Action item. The whole listing needs to be restated word for word.

*** Begin section ***

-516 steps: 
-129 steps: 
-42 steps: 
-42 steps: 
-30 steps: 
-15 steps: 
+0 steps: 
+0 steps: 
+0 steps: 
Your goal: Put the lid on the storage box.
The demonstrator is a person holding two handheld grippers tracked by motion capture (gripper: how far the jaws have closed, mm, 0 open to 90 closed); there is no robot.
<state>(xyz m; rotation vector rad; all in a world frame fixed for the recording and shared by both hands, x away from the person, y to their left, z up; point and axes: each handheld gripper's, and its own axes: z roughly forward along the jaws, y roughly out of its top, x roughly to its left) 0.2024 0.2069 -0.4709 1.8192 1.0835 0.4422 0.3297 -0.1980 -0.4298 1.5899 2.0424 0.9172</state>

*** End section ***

Answer to this problem.
-516 steps: 
-129 steps: 
-42 steps: 
-42 steps: 
-30 steps: 
-15 steps: 
+0 steps: 
+0 steps: 
+0 steps: 
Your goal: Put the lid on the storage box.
The demonstrator is a person holding two handheld grippers tracked by motion capture (gripper: how far the jaws have closed, mm, 0 open to 90 closed); there is no robot.
<state>(xyz m; rotation vector rad; all in a world frame fixed for the recording and shared by both hands, x away from the person, y to their left, z up; point and axes: each handheld gripper's, and its own axes: z roughly forward along the jaws, y roughly out of its top, x roughly to its left) 0.2024 0.2069 -0.4709 1.8192 1.0835 0.4422 0.3297 -0.1980 -0.4298 1.5899 2.0424 0.9172</state>

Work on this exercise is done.